I’ll confess; I probably don’t remember because I’ve never taken to Belgian beer. I’ve homebrewed it, tried countless styles and brands, forced my tongue into a steel-cage death match with funky fermentation, hoping to one day emerge bloody but victorious, the Champion of Brussels. While I’ve gotten in a few good punches, I’m still likely to brace myself before taking a sip of saison, clench my jaw when quaffing a quad. I appreciate the artistry and heritage of many Belgian breweries, but something in the bready unmistakable yeast character of Belgian beer is antithetical to what my taste buds want.
While that may seem tragic (and trust me, for years I was convinced there was a fundamental flaw in my mouth), it has allowed me to finally accept a reality a lot of modern beer enthusiasts forget, try to dance around to avoid appearing unlearned or inexperienced: it’s OK to not like a certain style of beer. It’s OK to not like super hoppy, high ABV imperial IPAs. It’s OK if you find the salty sour of a gose a bit too much for your particular preferences. It’s OK to say, “I have tried this, and it is not for me.”
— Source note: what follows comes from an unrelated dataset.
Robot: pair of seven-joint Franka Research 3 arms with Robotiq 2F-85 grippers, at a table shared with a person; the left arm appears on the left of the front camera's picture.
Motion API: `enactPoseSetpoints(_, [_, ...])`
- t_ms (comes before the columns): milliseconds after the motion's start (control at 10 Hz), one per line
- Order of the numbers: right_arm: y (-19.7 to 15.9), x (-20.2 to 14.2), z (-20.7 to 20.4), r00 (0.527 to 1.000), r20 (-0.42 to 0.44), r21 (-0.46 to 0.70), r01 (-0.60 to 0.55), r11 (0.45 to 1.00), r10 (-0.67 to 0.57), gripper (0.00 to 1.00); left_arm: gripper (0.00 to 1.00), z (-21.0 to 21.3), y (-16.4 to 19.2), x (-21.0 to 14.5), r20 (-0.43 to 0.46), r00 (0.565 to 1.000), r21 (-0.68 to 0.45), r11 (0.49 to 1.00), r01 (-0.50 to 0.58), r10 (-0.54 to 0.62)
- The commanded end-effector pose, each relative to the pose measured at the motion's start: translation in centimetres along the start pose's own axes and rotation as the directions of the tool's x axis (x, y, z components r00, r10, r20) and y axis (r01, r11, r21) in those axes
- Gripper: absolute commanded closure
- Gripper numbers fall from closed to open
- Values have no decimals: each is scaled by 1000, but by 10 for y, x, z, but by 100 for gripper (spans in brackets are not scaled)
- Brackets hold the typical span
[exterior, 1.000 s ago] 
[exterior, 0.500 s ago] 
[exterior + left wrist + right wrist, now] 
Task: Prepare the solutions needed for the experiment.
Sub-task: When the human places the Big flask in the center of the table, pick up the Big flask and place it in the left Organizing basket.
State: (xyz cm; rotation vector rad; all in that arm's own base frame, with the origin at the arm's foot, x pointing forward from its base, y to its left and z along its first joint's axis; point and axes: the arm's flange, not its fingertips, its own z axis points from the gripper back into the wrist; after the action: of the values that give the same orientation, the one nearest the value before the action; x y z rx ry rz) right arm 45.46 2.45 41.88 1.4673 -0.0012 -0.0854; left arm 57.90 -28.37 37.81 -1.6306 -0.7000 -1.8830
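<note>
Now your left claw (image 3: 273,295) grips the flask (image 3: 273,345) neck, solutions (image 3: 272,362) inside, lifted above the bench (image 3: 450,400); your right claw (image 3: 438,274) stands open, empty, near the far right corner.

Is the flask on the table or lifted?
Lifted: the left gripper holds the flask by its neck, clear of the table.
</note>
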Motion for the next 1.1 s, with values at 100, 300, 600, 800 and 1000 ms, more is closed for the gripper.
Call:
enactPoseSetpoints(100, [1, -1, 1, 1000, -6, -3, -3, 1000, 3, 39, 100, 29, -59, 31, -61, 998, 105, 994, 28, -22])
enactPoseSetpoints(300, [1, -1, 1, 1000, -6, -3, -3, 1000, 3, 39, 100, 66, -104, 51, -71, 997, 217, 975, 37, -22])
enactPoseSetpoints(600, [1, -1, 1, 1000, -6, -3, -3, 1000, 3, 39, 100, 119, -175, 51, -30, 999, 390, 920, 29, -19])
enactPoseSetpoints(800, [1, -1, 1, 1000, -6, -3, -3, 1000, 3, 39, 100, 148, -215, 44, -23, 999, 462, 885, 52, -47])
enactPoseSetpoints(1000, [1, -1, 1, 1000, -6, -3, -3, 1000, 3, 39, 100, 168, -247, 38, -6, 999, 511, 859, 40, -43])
The only thing you’re obligated to do is appreciate that someone else, somewhere, probably does like that style. Maybe likes it so much they’re known to throw “favorite” in front of it whenever it comes up in conversation. You don’t have to like a beer, but always keep in mind: your not liking it doesn’t make it bad. Subjective bad and objective bad are wildly different beasts. If you’re into beer enough to have opinions (and don’t just enjoy it as a drink), it’s on you to be able to acknowledge when a beer is well made but not to your tastes, verses poorly made, and not up to the quality standards of excellent beer.
Memory is tied to taste, and I was hoping that sipping on some Belgian beer would cause a chemical cascade of mnemonic flashes. But it didn’t. It just reminded me of all the ways I’ve tried to force myself to like a style because of faux cultural pressure and personally manufactured expectation, and how, when looking at it in hindsight, that seems like a very silly thing.